Just in time for 2015, I have ordered a couple more lensboards for my 1952 Crown Graphic. I very recently got a 90mm lens for my Toyo, and figure to use it and the 210mm lens on the Graphic as well.

That will give me:
1. Ilex Acu-Veriwide 90mm f/8
2. Graflex Opter 135mm f/4.7 (existing)
3. Rodenstock Geronar 210mm f/6.8

The Geronar is new enough that it is in a Copal-1 and multi-coated, the others are 50's vintage.

I am going to need 2 pairs of infinity stops, and 90mm and 210mm focusing scales (May wind up having to make the focusing scales). If anyone has such for sale please PM me.

The way the old side mount Kalart Rangefinder works is it is coupled to the 135mm lens.

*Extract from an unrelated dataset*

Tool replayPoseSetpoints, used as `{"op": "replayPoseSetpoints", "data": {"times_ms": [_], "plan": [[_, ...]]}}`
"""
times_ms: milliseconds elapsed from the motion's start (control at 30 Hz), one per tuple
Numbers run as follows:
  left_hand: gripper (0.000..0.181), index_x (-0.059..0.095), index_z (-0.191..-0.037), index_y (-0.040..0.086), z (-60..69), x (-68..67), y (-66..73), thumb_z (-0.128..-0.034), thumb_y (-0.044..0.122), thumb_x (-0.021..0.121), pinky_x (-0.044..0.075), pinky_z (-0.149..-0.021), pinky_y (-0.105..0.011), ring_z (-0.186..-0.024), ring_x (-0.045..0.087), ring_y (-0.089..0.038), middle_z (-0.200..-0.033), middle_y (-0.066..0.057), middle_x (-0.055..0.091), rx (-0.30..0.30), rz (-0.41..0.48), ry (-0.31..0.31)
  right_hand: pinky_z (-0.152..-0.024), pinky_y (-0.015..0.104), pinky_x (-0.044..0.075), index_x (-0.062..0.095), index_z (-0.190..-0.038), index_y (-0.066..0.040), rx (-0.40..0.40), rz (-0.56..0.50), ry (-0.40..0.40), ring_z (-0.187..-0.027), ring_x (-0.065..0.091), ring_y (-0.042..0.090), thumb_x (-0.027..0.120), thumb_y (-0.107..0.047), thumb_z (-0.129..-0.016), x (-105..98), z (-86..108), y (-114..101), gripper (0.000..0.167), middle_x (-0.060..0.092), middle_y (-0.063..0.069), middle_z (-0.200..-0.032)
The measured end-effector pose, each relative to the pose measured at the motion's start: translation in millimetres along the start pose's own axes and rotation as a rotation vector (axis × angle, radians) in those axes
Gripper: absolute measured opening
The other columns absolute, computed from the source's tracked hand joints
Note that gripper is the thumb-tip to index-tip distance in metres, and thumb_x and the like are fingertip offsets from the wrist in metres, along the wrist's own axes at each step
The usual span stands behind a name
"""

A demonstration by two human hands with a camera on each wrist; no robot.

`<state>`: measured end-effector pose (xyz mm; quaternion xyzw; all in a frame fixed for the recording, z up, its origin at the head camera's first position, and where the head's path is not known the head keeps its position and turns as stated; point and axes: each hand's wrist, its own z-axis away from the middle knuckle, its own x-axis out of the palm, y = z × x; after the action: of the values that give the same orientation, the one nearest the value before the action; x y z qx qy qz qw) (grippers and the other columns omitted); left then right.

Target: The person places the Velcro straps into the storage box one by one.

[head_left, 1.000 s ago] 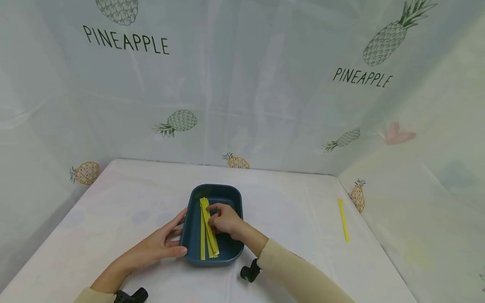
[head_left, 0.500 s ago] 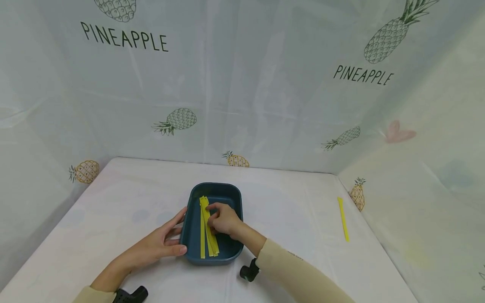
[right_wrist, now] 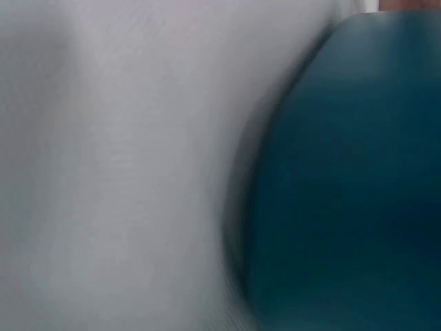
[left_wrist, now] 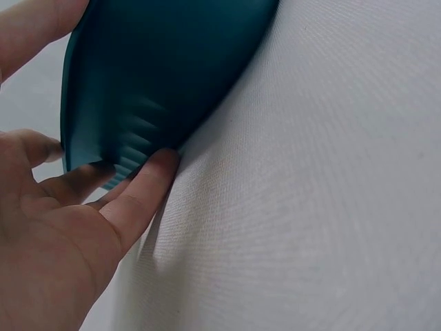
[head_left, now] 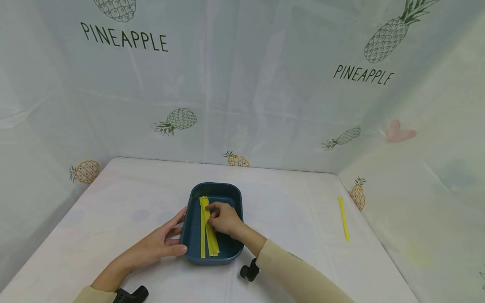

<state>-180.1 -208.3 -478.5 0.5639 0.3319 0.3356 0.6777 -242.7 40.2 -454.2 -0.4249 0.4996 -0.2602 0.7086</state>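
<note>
A dark teal rectangular box (head_left: 227, 191) sits near the middle of the table. My left hand (head_left: 153, 248) rests against its left outer wall, fingers spread and fairly straight, thumb at the near left corner. The left wrist view shows the fingers (left_wrist: 141, 193) of that hand touching the box wall (left_wrist: 186, 55) near the tabletop. Several flat yellow strips (head_left: 203, 242) lie lengthwise inside the box. My right hand (head_left: 226, 219) reaches in from the right and pinches at the strips with bent index finger and thumb; its palm side is hidden. The right wrist view shows no fingers of that hand.
A single yellow strip (head_left: 343, 219) with a wider far end lies alone at the table's right side. The white-covered table (head_left: 295, 235) meets hanging pineapple-print sheets (head_left: 265, 97) at its back and sides. Black wrist-worn devices (head_left: 131, 294) sit beneath both wrists.
Both hands, the box and the strips keep the same places. Only the head view has shifted very slightly.
</note>
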Motion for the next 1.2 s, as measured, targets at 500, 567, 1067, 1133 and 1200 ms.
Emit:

With the other lenses you focus, read the distance from the 135mm scale, then move the track to that distance on the scale for the lens you are using. That of course means you need the infinity stops and accurate focusing scales for all three lenses.

Kind of exciting as I have not been doing much but digital snapshots for my blog for the past few years. My New Year's Resolutions are to get back into photography, and start networking again. Poor health should not be allowed to interfere with life.

Once again, if anyone has spare infinity stops and focusing scales, please PM me.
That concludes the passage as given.